Par un mémoire en défense, enregistré le 14 novembre 2025, le préfet du Val-d’Oise conclut au rejet de la requête.
Il fait valoir que :
- la condition d’urgence n’est pas remplie, dès lors qu’elle n’est pas présumée, la requérante ayant sollicité un changement de statut, et qu’elle a formé cette demande après l’expiration de son précédent titre ;
- aucun des moyens invoqués n’est propre à faire naître un doute sérieux sur la légalité de la décision attaquée.
Vu :
- les autres pièces du dossier ;
- la requête n°2520355, enregistrée le 3 novembre 2025, par laquelle Mme B… demande l’annulation de la décision attaquée.
Vu :
la convention européenne de sauvegarde des droits de l’homme et des libertés fondamentales ;
la convention internationale relative aux droits de l’enfant ;
le code de l’entrée et du séjour des étrangers et du droit d’asile ;
le code de justice administrative.
Le président du tribunal a désigné Mme Moinecourt, en application des dispositions de l’article L. 511-2 du code de justice administrative, pour statuer sur les requêtes en référé.

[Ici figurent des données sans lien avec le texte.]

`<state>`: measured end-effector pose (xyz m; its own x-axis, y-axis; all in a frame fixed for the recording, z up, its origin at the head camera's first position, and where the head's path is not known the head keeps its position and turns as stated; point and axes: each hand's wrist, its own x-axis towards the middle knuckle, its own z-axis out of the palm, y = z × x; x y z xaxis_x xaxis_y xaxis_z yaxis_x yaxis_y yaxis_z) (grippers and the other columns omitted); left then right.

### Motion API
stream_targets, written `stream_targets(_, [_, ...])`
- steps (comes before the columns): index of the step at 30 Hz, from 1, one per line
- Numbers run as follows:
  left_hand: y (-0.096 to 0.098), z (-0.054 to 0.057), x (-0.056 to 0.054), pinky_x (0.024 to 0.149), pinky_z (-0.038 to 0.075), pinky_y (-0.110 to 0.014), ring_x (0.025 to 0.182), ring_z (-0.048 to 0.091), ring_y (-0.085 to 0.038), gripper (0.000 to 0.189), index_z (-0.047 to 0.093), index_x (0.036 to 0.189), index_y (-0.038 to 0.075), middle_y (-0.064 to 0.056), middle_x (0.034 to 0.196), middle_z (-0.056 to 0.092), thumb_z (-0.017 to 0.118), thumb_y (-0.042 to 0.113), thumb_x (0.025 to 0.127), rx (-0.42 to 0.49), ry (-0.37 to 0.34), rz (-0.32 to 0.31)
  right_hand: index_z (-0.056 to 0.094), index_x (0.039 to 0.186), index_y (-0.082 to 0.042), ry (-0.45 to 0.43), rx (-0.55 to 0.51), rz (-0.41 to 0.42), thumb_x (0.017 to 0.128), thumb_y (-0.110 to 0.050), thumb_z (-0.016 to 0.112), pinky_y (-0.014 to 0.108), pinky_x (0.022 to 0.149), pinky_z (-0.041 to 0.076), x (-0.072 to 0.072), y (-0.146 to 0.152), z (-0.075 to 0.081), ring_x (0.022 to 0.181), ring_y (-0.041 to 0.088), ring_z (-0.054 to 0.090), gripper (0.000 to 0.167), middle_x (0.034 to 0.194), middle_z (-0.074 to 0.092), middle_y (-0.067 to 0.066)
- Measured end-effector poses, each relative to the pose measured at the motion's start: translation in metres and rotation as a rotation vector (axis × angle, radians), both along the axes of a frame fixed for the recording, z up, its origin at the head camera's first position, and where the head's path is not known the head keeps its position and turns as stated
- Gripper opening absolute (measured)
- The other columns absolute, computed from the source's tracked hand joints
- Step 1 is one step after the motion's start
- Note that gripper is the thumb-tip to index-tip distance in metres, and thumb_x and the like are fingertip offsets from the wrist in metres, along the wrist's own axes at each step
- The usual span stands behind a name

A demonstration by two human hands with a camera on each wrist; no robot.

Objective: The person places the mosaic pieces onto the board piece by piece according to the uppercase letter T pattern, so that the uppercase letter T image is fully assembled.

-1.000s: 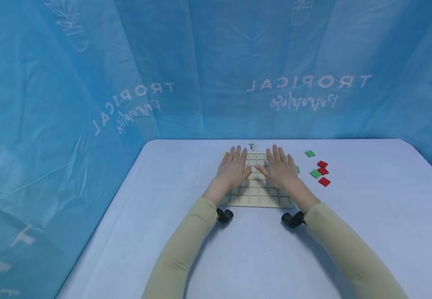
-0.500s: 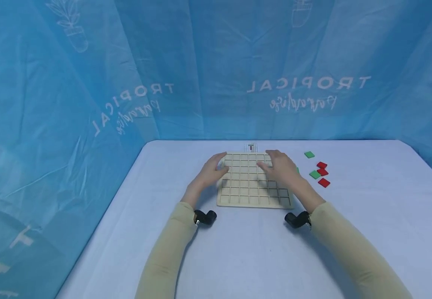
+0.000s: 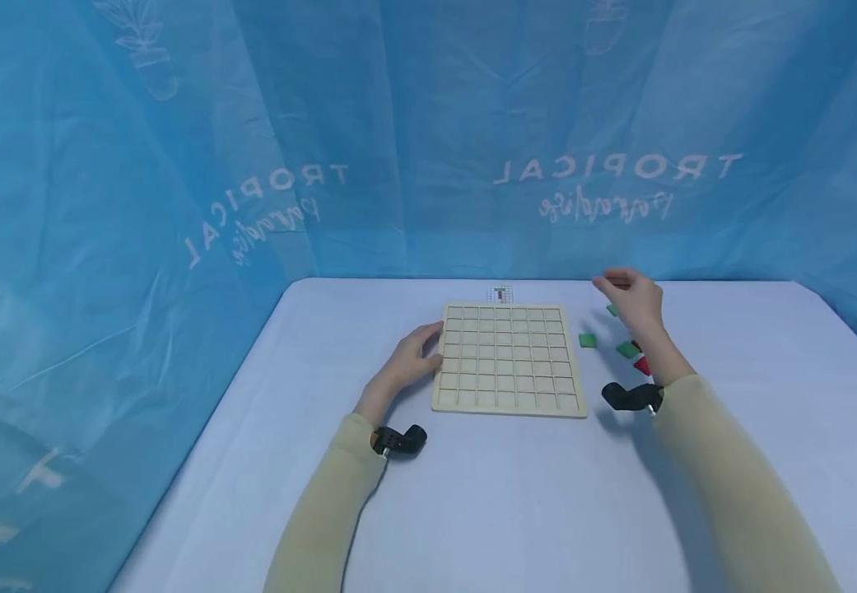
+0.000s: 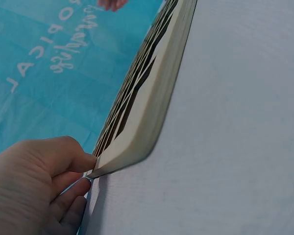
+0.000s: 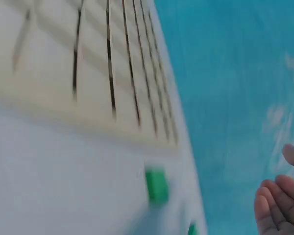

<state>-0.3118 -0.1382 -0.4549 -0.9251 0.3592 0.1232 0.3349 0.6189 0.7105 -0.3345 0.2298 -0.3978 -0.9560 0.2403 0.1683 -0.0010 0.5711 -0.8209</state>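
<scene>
A pale wooden grid board (image 3: 505, 358) lies flat on the table. At its left edge is my left hand (image 3: 407, 362), thumb and fingers holding the rim; the left wrist view shows the thumb (image 4: 76, 156) right at that edge. My right hand (image 3: 634, 301) is raised beyond the board's right side, fingers loosely bent and thumb apart, with nothing in it. Beneath and beside it lie a green tile (image 3: 627, 349), a red tile (image 3: 643, 366) and another green tile (image 3: 612, 310), partly covered by the hand and wrist. A further green tile (image 3: 587, 339) sits close to the board.
A small printed grid card (image 3: 500, 294) with a coloured pattern lies just behind the board. The table (image 3: 487, 502) has a white cover. Blue printed cloth (image 3: 443, 140) hangs behind it and at the left.
Both hands were over the board. The left hand has moved left to the board's edge, and the right hand has moved right and up over the tiles, uncovering the grid.
</scene>
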Motion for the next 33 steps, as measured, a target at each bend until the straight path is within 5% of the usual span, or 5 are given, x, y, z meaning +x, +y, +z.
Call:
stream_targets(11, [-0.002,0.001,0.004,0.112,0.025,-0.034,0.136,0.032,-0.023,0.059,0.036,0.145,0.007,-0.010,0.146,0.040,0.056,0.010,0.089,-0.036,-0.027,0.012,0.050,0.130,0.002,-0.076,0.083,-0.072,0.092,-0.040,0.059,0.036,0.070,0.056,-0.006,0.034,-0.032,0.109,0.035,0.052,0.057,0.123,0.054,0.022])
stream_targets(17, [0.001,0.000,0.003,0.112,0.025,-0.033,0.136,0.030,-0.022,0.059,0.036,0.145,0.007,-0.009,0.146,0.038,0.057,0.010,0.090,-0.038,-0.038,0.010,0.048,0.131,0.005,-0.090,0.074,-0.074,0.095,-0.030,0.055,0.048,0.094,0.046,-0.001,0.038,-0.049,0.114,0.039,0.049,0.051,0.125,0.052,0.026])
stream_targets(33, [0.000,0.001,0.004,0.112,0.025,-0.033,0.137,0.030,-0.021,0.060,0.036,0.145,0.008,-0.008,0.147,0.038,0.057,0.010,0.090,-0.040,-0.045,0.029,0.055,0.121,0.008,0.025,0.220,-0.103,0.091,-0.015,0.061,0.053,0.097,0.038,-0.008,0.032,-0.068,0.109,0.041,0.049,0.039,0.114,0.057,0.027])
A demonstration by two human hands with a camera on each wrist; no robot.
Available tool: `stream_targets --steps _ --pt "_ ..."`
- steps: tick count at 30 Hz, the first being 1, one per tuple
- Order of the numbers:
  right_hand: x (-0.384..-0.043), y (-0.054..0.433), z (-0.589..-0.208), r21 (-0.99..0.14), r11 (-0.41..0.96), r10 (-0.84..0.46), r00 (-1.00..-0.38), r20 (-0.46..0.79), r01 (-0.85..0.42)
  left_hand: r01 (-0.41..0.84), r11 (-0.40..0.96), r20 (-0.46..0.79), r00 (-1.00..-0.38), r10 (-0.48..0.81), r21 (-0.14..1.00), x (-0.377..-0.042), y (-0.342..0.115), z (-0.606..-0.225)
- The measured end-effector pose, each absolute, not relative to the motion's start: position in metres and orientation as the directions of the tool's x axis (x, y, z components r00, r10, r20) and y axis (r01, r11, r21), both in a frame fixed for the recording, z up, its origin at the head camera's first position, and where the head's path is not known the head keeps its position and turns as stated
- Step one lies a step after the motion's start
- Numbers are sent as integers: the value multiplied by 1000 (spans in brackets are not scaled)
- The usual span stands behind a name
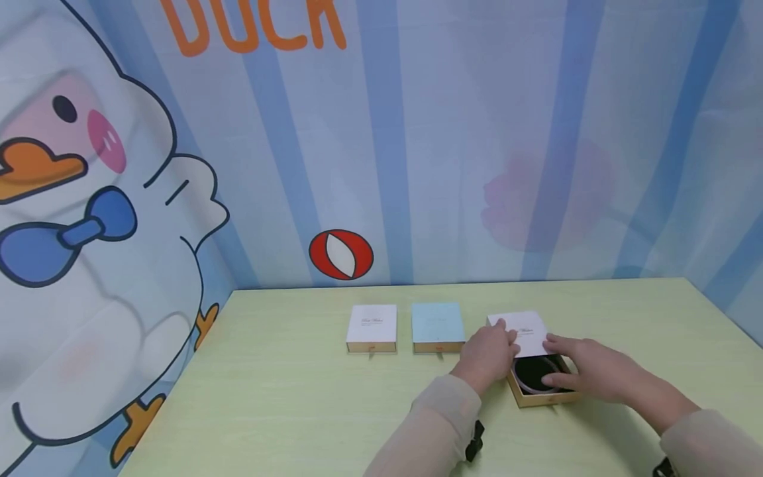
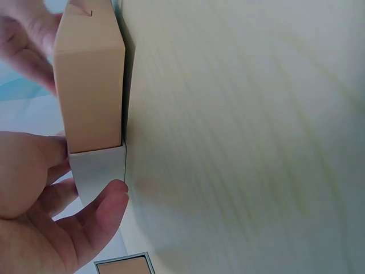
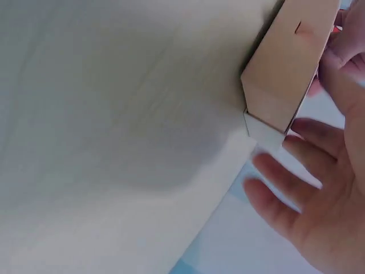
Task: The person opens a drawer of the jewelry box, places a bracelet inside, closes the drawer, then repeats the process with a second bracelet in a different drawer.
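A white-topped drawer box (image 1: 528, 331) lies at the right of the table, its tan drawer (image 1: 545, 399) pulled partly out toward me. Inside the drawer is a round dark object (image 1: 529, 372) with a pale rim, its kind unclear. My left hand (image 1: 487, 352) holds the white sleeve (image 2: 100, 171) by its left side, fingers on top. On the other side my right hand (image 1: 599, 368) has its index finger at the sleeve's right edge and its thumb over the drawer. In the right wrist view its other fingers (image 3: 279, 202) extend loosely beside the box.
To the left stand a white box (image 1: 372, 324) and a light blue box (image 1: 438, 323), both with tan fronts and small pull tabs. The pale wooden table (image 1: 286, 397) ends at a printed duck curtain (image 1: 441, 132) behind.
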State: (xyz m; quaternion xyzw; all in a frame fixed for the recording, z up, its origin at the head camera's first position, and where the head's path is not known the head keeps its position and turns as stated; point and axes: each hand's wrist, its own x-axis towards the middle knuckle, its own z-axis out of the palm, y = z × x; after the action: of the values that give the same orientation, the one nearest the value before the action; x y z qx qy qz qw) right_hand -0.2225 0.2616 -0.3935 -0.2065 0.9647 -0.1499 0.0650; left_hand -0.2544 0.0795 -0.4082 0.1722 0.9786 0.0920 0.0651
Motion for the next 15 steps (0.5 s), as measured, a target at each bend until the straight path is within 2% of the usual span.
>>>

Les parties ont été régulièrement averties du jour de l’audience du 20 novembre 2025 à 14h30.
Ont été entendus au cours de l’audience publique, tenue en présence de Mme Soulier, greffière d’audience :
le rapport de Mme Moinecourt, juge des référés ;
les observations de Me Legrand, représentant Mme B…, qui conclut aux mêmes fins par les mêmes moyens qu’elle précise et fait en outre valoir que c’est en raison de l’inertie de la préfecture qu’elle n’a déposé sa demande de changement de statut que le 9 septembre 2024, qui est la date à laquelle les services de la préfecture lui ont accordé un rendez-vous ; que la vie commune avec son conjoint se poursuit depuis avril 2022, qu’elle l’hébergeait chez elle avant que le couple ne prenne un logement en commun ;
le préfet du Val-d’Oise n’étant ni présent, ni représenté.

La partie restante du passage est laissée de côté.